Every Good Friday there are certain characters who, after making their singular appearance in the gospel narrative, leave our souls in a succession of variant emotions. We think of the cynical Pilate and his contemplative wife, the hesitant Simon of Cyrene, the corrupt high priest Caiphas and his despicable servant, the observant centurion of open-eye (Longinus), and one of the crucified thieves. Advocate of God and consoler of Mary, this is the story of that "first" thief, whose wonderful eleventh hour conversion and defense of the holy Kingship of Christ on Calvary merited him the everlasting title, "The Good." It was in the throes of his death agony that this "new man," reborn on a cross, was canonized by the gasps of the heaving voice of our Saviour Himself as He hung from nails that had transfixed Him to His cathedra of torture.

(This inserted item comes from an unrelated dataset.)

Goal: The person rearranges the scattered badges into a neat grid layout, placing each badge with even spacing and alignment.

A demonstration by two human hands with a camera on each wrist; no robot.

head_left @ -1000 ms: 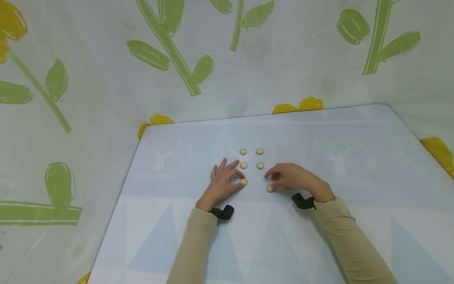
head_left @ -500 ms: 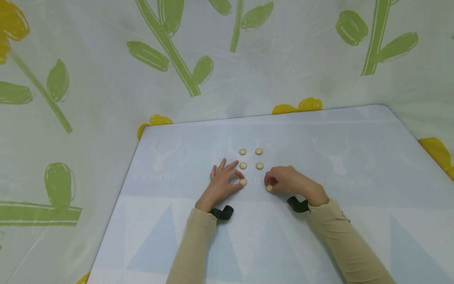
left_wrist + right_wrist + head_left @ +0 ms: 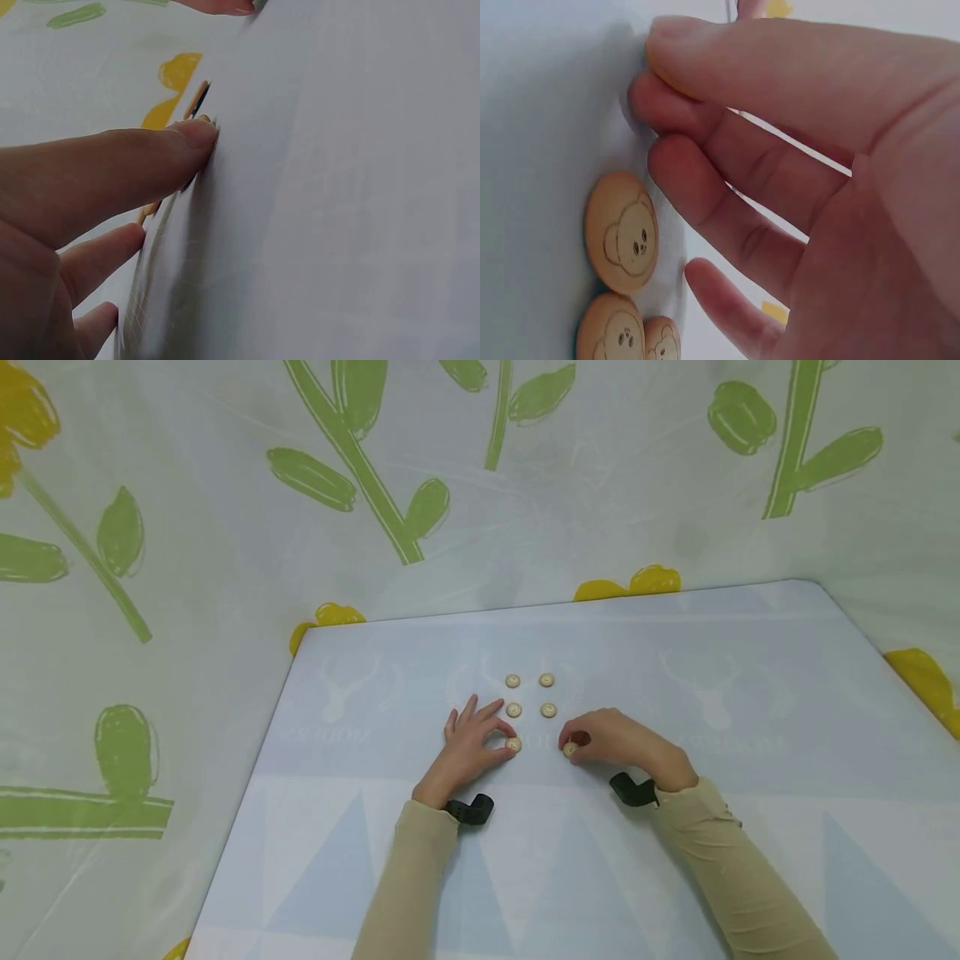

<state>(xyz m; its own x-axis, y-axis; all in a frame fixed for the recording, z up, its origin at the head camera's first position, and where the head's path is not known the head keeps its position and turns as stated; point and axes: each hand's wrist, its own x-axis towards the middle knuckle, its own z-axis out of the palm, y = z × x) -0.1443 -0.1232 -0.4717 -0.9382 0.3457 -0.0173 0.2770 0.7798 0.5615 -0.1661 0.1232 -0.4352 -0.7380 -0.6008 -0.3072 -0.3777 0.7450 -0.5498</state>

Monsignor Gaume opens his book with a graphic, even ugly, description of the true face of a highway brigand in the days of the Caesars. Garnering his data from common tradition, the fathers of the Church, and several non-inspired accounts of the gospel story, the author presents the first meeting of our Egyptian thief and the Son of God in the idolatrous land of the Pharaohs on the occasion of the flight of the impoverished Holy Family away from the sword of Herod. Dismas was a very young man then, but, discerning enough to see in the face of this Mother and this Child a sacredness that he dare not profane. Indeed, he interceded with his cohorts and gave Saint Joseph safe entry into this chosen land of refuge, though he did not respond to grace at this time. Worse still, according to a tradition accepted by Pope Saint Gregory the Great, Dismas fell in later days so low that he was stained with the sin of Cain.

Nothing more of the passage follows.